● Records shown

========

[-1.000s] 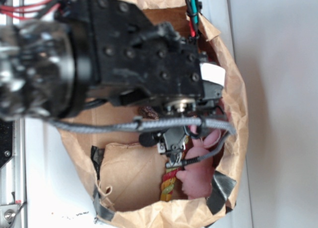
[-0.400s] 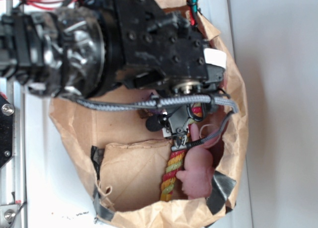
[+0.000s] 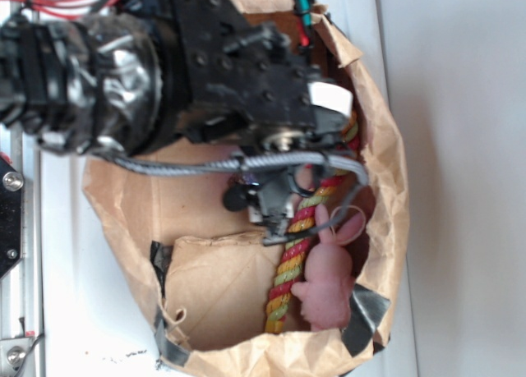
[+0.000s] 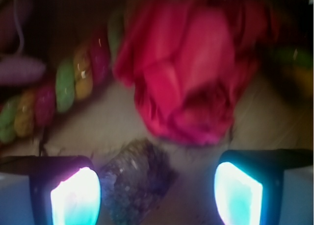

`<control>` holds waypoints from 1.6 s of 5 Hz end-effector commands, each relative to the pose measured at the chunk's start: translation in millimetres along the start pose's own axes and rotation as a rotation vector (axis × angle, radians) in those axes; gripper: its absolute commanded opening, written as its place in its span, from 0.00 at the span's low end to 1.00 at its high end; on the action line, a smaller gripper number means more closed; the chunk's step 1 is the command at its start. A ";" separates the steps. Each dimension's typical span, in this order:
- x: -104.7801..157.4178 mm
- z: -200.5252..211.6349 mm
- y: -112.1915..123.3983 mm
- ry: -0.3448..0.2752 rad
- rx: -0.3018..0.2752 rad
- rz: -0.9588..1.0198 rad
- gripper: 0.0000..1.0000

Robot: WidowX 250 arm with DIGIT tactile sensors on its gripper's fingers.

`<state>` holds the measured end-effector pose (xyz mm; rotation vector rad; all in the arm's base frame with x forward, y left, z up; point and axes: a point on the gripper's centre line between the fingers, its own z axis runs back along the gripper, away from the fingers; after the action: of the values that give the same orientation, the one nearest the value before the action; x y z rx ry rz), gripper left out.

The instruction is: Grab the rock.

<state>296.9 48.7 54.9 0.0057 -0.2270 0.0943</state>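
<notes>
I find the rock [image 4: 135,186] lying on the bag floor between my gripper's [image 4: 157,195] spread fingers [image 4: 76,198], nearer the left one, untouched. The red flower [image 4: 189,68] sits just beyond it; twisted rope [image 3: 297,245] and pink bunny [image 3: 329,282] lie alongside.

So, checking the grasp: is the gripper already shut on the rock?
No, the gripper is open, its fingers apart around the rock.

The arm [image 3: 205,73] swung up and to the left inside the bag [image 3: 386,172] — uncovering more of the rope [image 3: 300,245], which had been mostly hidden a second earlier. The bunny [image 3: 329,270] came into fuller view — its ears now clear of the gripper [image 3: 275,217].
</notes>
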 end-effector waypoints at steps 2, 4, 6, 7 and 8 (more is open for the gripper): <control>11.6 20.5 11.4 -0.064 0.015 0.014 1.00; 6.3 28.6 4.2 -0.053 -0.008 -0.003 1.00; -4.8 26.8 -6.0 -0.040 -0.021 0.004 1.00; -4.9 22.0 -16.2 -0.040 -0.020 0.017 1.00; -3.3 19.8 -21.5 -0.037 -0.015 0.022 1.00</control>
<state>283.3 29.3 53.5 -0.0143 -0.1978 0.1275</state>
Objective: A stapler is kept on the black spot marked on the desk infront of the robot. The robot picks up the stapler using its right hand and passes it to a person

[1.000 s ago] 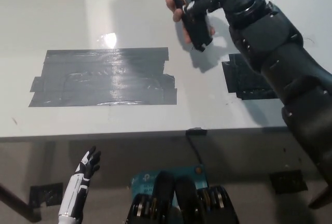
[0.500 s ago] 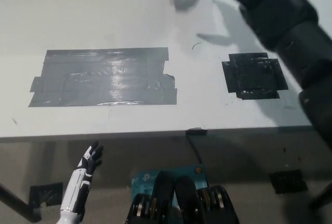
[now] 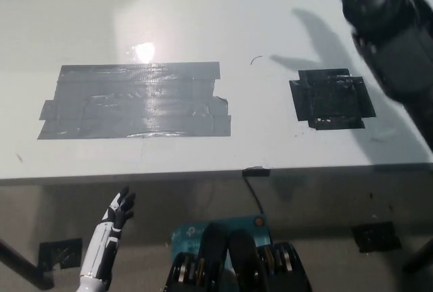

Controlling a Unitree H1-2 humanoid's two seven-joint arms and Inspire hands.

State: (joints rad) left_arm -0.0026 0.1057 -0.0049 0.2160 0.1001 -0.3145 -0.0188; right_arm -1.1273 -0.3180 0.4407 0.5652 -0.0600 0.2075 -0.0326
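Your black right arm (image 3: 389, 42) reaches past the top edge, presumably toward the person; its hand and the stapler are out of view, so you cannot tell its grip. The square black tape spot (image 3: 331, 99) below that arm lies bare on the white table (image 3: 203, 15). Your white left hand (image 3: 118, 209) hangs idle below the table edge, fingers spread.

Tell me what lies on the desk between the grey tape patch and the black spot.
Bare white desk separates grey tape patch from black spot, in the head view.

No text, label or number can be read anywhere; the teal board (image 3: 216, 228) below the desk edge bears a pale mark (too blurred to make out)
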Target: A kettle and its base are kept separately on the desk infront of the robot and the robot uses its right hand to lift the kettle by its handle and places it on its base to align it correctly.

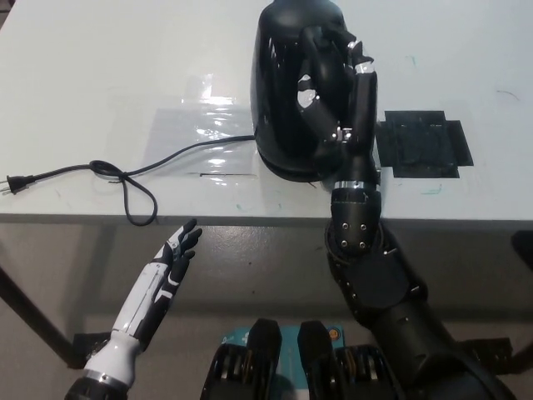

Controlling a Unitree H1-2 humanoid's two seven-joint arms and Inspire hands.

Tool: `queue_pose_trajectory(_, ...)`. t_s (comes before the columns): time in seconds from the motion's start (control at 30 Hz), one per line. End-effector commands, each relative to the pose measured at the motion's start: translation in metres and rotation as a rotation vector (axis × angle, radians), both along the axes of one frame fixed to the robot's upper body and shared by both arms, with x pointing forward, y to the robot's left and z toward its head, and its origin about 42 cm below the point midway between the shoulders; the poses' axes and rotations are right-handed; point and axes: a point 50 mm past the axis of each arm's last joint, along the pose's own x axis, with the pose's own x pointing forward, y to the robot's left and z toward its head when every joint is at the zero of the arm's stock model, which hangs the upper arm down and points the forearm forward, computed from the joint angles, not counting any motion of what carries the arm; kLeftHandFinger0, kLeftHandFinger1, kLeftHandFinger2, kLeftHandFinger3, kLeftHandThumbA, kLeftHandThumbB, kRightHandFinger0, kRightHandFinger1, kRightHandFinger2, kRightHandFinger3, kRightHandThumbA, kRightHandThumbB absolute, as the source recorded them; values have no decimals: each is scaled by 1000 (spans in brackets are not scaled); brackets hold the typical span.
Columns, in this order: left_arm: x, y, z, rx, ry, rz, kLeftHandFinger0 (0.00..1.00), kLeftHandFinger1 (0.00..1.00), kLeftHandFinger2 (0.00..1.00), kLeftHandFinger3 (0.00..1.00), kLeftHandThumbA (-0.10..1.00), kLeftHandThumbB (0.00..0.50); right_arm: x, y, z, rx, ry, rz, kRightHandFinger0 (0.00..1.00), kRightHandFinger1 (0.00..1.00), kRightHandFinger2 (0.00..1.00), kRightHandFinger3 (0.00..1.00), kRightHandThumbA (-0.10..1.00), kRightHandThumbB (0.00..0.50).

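Observation:
A glossy black kettle (279,92) stands upright on the white desk (100,67), at the middle of the head view. My black right hand (335,100) is shut on the handle at the kettle's right side, with the forearm rising from below. The base is almost wholly hidden under the kettle. Only a dark rim (287,170) shows at the kettle's foot, where the power cord (179,154) comes out to the left. I cannot tell whether the kettle rests fully on it. My white left hand (171,262) hangs open below the desk's front edge at lower left.
The cord loops across the desk to a plug (12,185) near the left edge. A patch of clear tape (200,133) lies left of the kettle. A black tape patch (420,148) lies to its right. The desk's front edge (250,218) runs across the middle.

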Motion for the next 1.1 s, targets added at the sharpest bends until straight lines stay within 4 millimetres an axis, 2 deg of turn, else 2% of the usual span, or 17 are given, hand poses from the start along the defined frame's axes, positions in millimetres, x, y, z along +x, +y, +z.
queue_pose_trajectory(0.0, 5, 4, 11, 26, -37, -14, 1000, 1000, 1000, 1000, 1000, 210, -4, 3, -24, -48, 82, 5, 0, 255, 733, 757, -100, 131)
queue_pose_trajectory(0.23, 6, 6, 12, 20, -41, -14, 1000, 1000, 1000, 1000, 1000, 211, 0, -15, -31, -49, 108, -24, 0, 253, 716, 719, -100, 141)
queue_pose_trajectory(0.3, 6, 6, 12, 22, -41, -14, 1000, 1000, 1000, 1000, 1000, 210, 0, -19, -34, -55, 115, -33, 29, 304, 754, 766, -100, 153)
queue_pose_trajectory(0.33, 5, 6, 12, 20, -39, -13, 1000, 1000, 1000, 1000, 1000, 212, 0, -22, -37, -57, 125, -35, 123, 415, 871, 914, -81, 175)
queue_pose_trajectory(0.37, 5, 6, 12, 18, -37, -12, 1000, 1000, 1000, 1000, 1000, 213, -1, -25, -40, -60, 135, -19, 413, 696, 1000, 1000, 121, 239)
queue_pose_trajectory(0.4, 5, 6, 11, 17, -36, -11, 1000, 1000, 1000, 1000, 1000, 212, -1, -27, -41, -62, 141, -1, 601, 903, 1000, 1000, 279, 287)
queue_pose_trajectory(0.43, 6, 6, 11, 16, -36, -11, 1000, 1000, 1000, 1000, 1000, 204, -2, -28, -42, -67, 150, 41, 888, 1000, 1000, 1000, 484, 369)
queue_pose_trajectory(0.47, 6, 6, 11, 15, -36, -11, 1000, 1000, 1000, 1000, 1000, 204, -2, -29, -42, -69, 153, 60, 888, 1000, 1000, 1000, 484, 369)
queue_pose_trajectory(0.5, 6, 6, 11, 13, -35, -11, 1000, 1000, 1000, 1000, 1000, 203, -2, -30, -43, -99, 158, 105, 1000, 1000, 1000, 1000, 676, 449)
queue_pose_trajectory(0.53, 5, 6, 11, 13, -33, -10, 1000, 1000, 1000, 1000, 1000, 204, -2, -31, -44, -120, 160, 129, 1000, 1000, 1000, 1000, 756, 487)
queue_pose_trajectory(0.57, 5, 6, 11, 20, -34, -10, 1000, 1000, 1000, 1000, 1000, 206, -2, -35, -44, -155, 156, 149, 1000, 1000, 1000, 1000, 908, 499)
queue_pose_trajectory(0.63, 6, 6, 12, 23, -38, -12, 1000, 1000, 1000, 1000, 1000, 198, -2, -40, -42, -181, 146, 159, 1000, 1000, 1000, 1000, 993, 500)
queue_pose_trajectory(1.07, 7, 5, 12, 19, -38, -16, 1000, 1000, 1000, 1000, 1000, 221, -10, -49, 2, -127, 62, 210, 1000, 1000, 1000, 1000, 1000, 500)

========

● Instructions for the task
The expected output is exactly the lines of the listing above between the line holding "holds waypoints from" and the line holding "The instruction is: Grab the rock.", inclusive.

● Expected answer
`<control>` holds waypoints from 1.6 s of 5 Hz end-effector commands, each relative to the pose measured at the chunk's start: translation in millimetres along the start pose's own axes and rotation as a rotation vector (axis × angle, radians) in those axes; gripper: its absolute commanded opening, written as its place in its span, from 0.00 at the span's low end to 1.00 at its high end; on the action line, a smaller gripper number means more closed; the chunk's step 1 is the command at its start. A ";" separates the steps. Each dimension's typical span, in this order:
- x: -104.7801..157.4178 mm
- z: -200.5252..211.6349 mm
- y: -112.1915..123.3983 mm
- ry: -0.3448..0.2752 rad
- rx: -0.3018..0.2752 rad
- rz: -0.9588..1.0198 rad
- gripper: 0.0000..1.0000

Robot: WidowX 250 arm with DIGIT tactile sensors on its gripper's fingers.

`<state>` holds the measured end-effector pose (xyz mm; rotation vector rad; all in the arm's base frame with x forward, y left, z up; point and axes: a point on the gripper's centre line between the fingers, its own z axis runs back along the gripper, away from the fingers; after the action: of the values that give the same orientation, the one nearest the value before the action; x y z rx ry rz), gripper left out.

The instruction is: Grab the rock.

Nothing further is needed to complete the exercise.